VR装置を装着したぼくは・・・
VR装置の新作お披露目があった。
ぼくは友人の達也と会場に遊びに来ていたんだけど、偶然配布された整理券の番号が呼び出されて、実際に体験することになってしまった。
ヘッドギアとゴーグルを装着したら、何かの乗り物の座席に座っていた。
隣の席には達也がいたので、こいつも一緒なんだな、とちょっと安心した。
「サブオービタル機による小宇宙旅行にようこそ」
女性の声がアナウンスした。
「小宇宙旅行だってさ」
達也がワクワクしてぼくに言った。
「実際に旅行したデータが使われてるんだろう?」
ぼくはドキドキしながら言った。
船内には空気があるようだったが、乗員は全員宇宙服に身を包んでいる。
秒読みが始まった。

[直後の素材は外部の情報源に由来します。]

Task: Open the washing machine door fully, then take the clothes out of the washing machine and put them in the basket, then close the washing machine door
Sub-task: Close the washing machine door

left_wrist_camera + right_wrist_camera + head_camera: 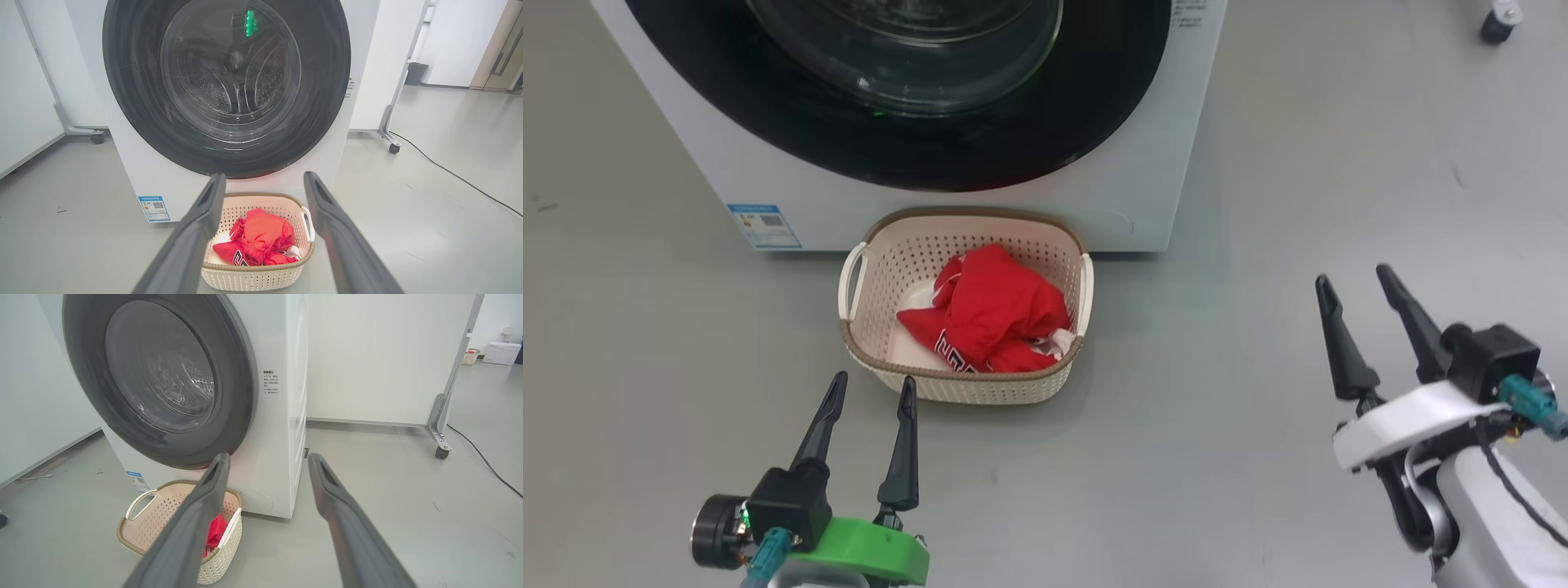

轟音。そして身体にGの負荷がかかる。
耐圧ガラスが嵌め込まれた窓から外を見ると、急上昇過ぎて視界が定まらない。
空色から藍色へ。
「只今、地上100キロメートルです」
「うわあ」
0ーG。
胃の府が浮いたような奇妙な感覚。
宇宙だ!
「当船はマッハ3の速度でここまで来ました。これから地上へ帰還体勢に入ります」
本当に、小、宇宙旅行なんだな・・・。
無事に地上へ帰還すると、ぼくのVRのプログラムが終了した。
「どんなだった?」
達也が早めに終えて待っていた。
「良かったよ」
「俺もなぁ・・・あとちょっとだったんだけどなぁ」
「何が?」
「あの女の子可愛かったよな♪」
「ちょっと待て、なんだ女の子って」
「疑似恋愛プログラムだろ?俺、しくじってゲームオーバーになったんだよ。お前は?けっこういい線行ったんじゃないのか?」
こいつぅとぼけちゃって‼と達也が言った。
なんのこっちゃ?
ぼくは狐につままれたような気がした。